Establishment of an orthotopic transplantation tumor model of hepatocellular carcinoma in mice

Abstract

Aim: To improve the outcome of orthotopic transplantation in a mouse model, we used an absorbable gelatin sponge (AGS) in nude mice to establish an orthotopic implantation tumor model.

Methods: MHCC-97L hepatocellular carcinoma (HCC) cells stably expressing the luciferase gene were injected into the subcutaneous region of nude mice. One week later, the ectopic tumors were harvested and transplanted into the left liver lobe of nude mice. The AGS was used to establish the nude mouse orthotopic implantation tumor model. The tumor suppressor gene, paired box gene 5 (PAX5), which is a tumor suppressor in HCC, was transfected into HCC cells to validate the model. Tumor growth was measured by bioluminescence imaging technology. Semi-quantitative reverse transcription polymerase chain reaction (RT-PCR) and histopathology were used to confirm the tumorigenicity of the implanted tumor from the MHCC-97L cell line.
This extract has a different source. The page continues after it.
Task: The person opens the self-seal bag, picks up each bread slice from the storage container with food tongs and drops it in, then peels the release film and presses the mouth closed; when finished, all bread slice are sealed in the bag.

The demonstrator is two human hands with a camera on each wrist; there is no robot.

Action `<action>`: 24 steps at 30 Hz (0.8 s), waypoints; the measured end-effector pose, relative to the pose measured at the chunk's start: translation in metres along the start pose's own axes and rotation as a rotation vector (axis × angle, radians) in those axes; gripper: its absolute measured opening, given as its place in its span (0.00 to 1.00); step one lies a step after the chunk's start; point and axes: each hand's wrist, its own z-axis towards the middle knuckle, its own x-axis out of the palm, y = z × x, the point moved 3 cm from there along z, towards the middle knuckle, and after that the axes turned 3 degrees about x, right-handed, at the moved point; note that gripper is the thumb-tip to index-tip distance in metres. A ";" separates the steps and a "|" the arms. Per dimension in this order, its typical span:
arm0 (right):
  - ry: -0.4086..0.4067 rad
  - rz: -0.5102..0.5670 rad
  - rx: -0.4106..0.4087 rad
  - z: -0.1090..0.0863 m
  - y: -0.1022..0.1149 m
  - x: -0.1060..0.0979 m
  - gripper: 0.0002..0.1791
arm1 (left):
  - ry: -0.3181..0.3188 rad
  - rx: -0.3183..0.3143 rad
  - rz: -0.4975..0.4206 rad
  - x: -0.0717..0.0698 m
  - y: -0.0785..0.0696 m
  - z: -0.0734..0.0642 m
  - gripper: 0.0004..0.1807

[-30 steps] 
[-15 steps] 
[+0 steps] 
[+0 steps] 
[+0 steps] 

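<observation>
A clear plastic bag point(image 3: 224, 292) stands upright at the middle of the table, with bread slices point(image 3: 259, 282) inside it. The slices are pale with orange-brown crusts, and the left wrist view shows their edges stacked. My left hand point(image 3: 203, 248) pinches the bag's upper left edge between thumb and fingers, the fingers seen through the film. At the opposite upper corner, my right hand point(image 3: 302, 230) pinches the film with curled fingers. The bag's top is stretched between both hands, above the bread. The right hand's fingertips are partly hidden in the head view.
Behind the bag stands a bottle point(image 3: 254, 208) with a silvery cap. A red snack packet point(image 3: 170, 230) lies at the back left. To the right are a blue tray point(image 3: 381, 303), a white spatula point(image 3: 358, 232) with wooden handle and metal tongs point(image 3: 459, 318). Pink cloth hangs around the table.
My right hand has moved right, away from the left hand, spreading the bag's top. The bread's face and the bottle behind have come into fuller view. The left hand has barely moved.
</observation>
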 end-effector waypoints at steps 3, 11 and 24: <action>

Results: We successfully developed an orthotopic transplantation tumor model in nude mice with the use of an AGS. The success rate of tumor transplantation was improved from 60% in the control group to 100% in the experimental group using AGS. The detection of fluorescent signals showed that tumors grew in all live nude mice. The mice were divided into 3 groups: AGS-, AGS+/PAX5- and AGS+/PAX5+. Tumor size was significantly smaller in PAX5 transfected nude mice compared to control mice (P < 0.0001). These fluorescent signal results were consistent with observations made during surgery. Pathologic examination further confirmed that the tissues from the ectopic tumor were HCC. Results from RT-PCR proved that the HCC originated from MHCC-97L cells.

Conclusion: Using an AGS is a convenient and efficient way of establishing an indirect orthotopic liver transplantation tumor model with a high success rate.

Keywords: Absorbable gelatin sponge; Bioluminescence imaging; Hepatocellular carcinoma; Nude mice; Orthotopic transplantation tumor model.

Figure 1

Representative images of fluorescence signals in nude mice detected by the International Veterinary Information Service system. The fluorescence signal intensity shows xenograft tumor size.

Figure 2

Harvesting orthotopic liver transplantation tumors. Tumors were harvested from the mice in groups II and III. Tumor size and weight in the paired box gene 5 (PAX5) group were smaller than those in the control group (P < 0.0001).

Figure 3

Tumor growth curve determined by the International Veterinary Information Service system. The P value was calculated using repeated measures analysis of variance. PAX5: Paired box gene 5.

Figure 4

Liver tissues from nude mice were detected by hematoxylin and eosin staining. A: Liver tumor, × 200; B: Normal liver, × 200.

Figure 5

Gene expression of paired box gene 5 in liver tumor tissues of mice in situ which was detected by reverse transcription-polymerase chain reaction. The expression of β-actin which acted as the internal control was determined. PAX5: Paired box gene 5.